After that, Dine did other Pinocchio images. “Trying to birth this puppet into life is a great story,” he explained to Becherer. “It is the story of how you make art. There are so many, many different emotions in the boy, and the journey he makes is our journey.”
To purchase a work of art above a certain dollar figure for the museum requires approval by the Acquisitions Committee, a sub-committee of the Board of Trustees made up of nine people. Once Betsky and Flores knew what they wanted, Flores made a presentation to the group. Ron Koetters, a member of the Acquisitions Committee, recalls that she talked about the importance of public sculpture throughout art history and made the case that Pinocchio (Emotional) would be a major asset for the museum. Although Koetters does not recall whether the decision to go ahead was unanimous, most members were in favor. “By the time we vote, it’s pretty well talked out,” he said. They agreed to take the purchase price, at least in part, from some of the museum endowments targeted for that purpose. And in exchange for buying the statue, Dine—who was not willing to donate it—did donate his oil painting The Red Bandana, which hangs in the modern gallery today.

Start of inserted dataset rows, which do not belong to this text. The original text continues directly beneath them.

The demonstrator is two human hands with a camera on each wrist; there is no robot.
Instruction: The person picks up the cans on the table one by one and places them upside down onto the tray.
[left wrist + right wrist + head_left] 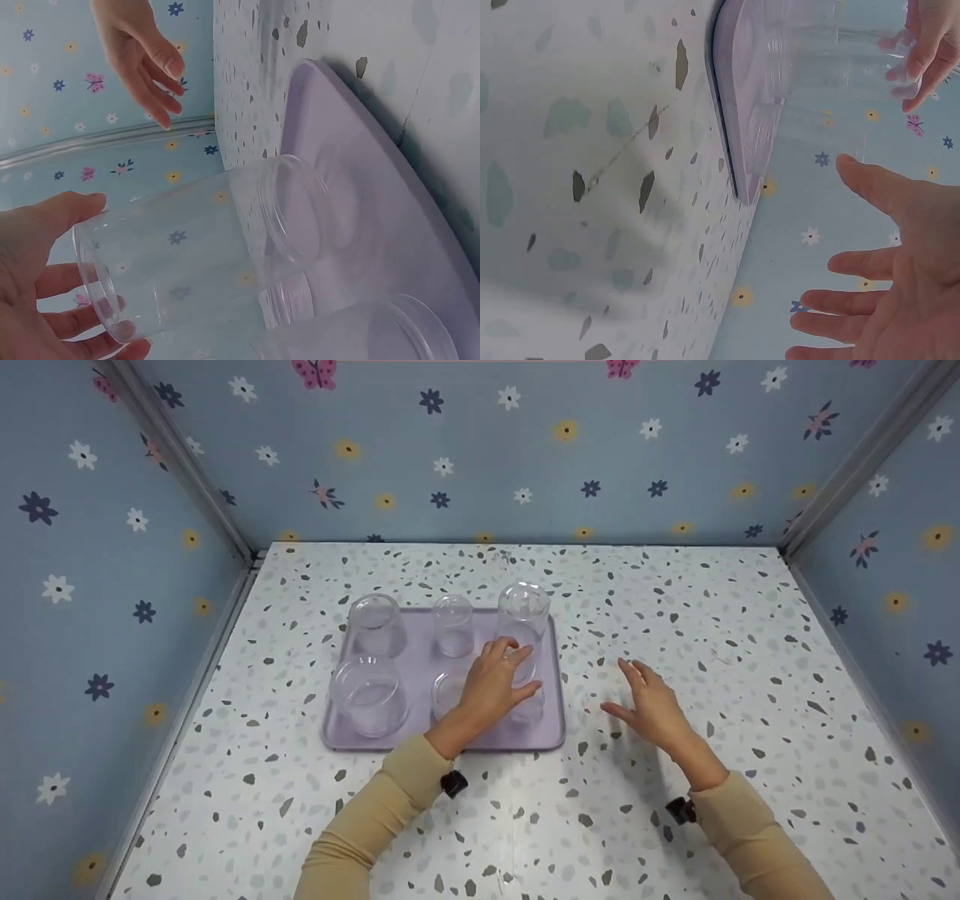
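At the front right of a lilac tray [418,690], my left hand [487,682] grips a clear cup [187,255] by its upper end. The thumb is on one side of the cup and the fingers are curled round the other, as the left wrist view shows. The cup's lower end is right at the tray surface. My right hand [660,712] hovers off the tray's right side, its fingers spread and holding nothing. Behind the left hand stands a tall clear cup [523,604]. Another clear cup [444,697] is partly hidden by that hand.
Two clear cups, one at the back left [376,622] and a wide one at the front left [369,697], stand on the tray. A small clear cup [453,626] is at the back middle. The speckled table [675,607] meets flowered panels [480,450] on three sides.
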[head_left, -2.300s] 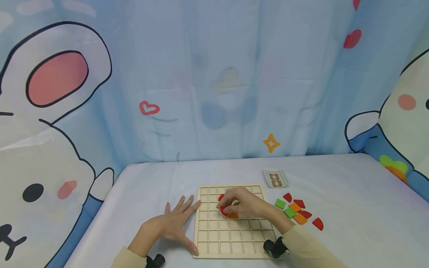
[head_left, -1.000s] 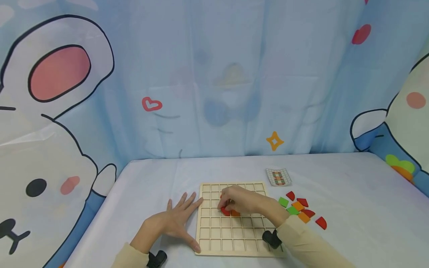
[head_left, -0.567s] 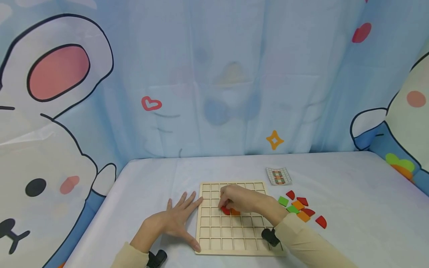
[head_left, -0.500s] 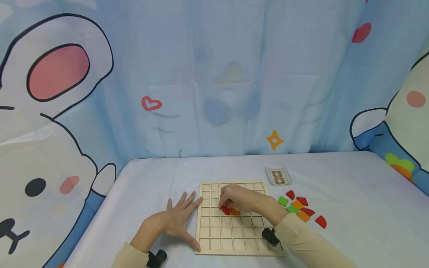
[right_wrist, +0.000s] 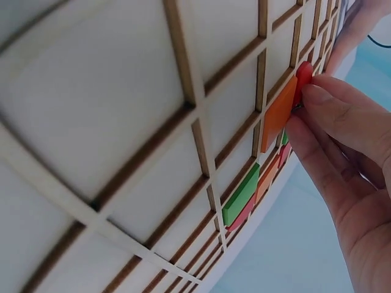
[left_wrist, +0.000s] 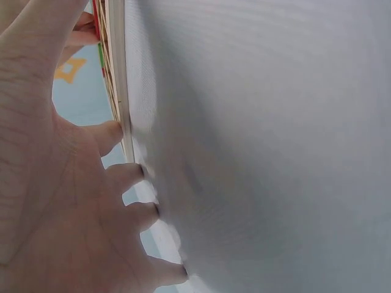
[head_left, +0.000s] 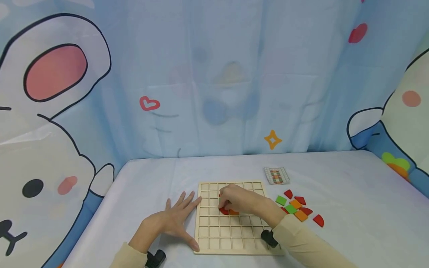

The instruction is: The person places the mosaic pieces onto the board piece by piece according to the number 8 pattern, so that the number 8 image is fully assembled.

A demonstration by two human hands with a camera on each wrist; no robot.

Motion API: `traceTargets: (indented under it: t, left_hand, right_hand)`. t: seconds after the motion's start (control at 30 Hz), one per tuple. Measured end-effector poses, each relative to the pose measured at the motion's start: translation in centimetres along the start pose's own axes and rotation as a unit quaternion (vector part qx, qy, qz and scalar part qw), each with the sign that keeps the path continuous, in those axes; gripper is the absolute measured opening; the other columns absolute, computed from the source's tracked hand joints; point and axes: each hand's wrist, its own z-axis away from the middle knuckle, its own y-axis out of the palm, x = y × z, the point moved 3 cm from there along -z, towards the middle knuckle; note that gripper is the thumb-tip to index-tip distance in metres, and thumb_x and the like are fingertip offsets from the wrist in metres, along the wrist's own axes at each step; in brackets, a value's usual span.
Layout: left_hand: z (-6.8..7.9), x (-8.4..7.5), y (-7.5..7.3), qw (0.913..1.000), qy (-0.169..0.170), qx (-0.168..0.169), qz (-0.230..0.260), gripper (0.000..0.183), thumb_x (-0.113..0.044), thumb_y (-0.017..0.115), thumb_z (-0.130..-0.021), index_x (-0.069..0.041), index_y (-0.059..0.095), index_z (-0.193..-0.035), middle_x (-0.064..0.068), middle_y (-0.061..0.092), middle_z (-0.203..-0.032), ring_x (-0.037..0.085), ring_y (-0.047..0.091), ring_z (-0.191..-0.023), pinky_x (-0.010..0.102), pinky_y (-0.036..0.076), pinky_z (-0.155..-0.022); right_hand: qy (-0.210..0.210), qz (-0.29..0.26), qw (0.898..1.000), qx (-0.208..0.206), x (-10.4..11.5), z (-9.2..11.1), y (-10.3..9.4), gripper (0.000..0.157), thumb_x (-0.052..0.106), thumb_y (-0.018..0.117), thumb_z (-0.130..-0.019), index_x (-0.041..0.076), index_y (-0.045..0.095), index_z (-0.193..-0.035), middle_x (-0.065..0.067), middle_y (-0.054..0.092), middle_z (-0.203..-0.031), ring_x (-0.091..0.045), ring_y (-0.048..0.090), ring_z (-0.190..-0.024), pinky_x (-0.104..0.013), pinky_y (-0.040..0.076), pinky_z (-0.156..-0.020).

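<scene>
A pale wooden grid board (head_left: 231, 243) lies on the white-covered table. My left hand (head_left: 174, 221) is spread beside it, its thumb at the near left corner and its index fingertip at the left edge. Over the upper part of the board, my right hand (head_left: 239, 200) has curled fingers. In the right wrist view its thumb and fingertips pinch at a small red piece (right_wrist: 302, 78) in a cell. An orange square (right_wrist: 279, 116) adjoins that piece. A green square (right_wrist: 241, 194) and other coloured pieces sit farther along. The right hand partly hides these pieces in the head view.
Loose pieces lie right of the board: red wedges (head_left: 318, 220), green squares (head_left: 280, 200) and orange squares (head_left: 301, 216). Behind them is a small pattern card (head_left: 276, 175). A blue cartoon curtain (head_left: 231, 111) hangs beyond the table.
My right hand stays over the same cells, its fingers now drawn lower and closer together. A loose red piece beside its wrist has come into sight. The left hand keeps its place.
</scene>
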Motion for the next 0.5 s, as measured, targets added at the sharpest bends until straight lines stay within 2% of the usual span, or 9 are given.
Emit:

Betsky and Dine, together, chose the site for the sculpture. Interestingly, it stands where, for 39 years, a large bust of Senator Robert Alphonso Taft, by the renowned sculptor Jacques Lipchitz, had greeted visitors from the top of a tall plinth. The bust, loaned to the museum by the Thomas J. Emery Memorial Foundation, was recalled by the donor in 2000 and given to the Taft Historic Site in Mt. Auburn. According to one curator trying to sound diplomatic, it may have been placed outside the museum for more than artistic reasons. In 1961, the city was only nine years past favorite son Robert A. Taft’s thwarted bid for the Republican Presidential nomination. The stewards of the museum at the time may have been politically sympathetic with Taft and his dashed ambitions. Whatever one might think of Pinocchio (Emotional) today, we can rest assured that its selection was on artistic merit only.
So why do some people resist it? And who are they? Perhaps surprisingly, I think they are some of the more sophisticated and intelligent visitors to the museum. They come to it with predetermined notions about what they are going to see—they’ve visited museums before, they see understandable images in homes and offices, they may even have taken an art history class or two—and they’ve made up their minds as to what art is. Or should be. So they can’t let Pinocchio in. On the contrary, the families with cameras taking snapshots of themselves are all about emotional response. They see this wondrous creature apparently welcoming them, and they cannot resist reciprocating. Dine sees his creation on multiple levels—heroic, ironic, creative, becoming. Few people with cameras are seeing all that. But—and this is the important thing—they’re feeling it.
Great art reaches people in ways they can’t quantify; it touches or awes or overwhelms them with the talent that so few possess. Sometimes it even changes them. But for any of that to happen, the viewer has to be willing to be moved. Closed minds are anathema to the power of art.
Flores, who left the museum in 2012 to pursue an advanced degree at Berkeley, made this point in her piece for the museum magazine:
“Dine’s Pinocchio transcends both the classic tale and Disney’s revision. The fairy tale acts as a vehicle for Dine’s examination of psychological concerns with creativity and transformation. His bronze figure with arms thrust into the air in jubilation reflects not what art—be it a painting or prose—brings to us. It celebrates the magical transformation that occurs within us when we bring ourselves, our anxiety and aspirations, to art.”
With that kind of counsel, we cannot be surprised that the acquisitions committee voted as it did. But we can be glad.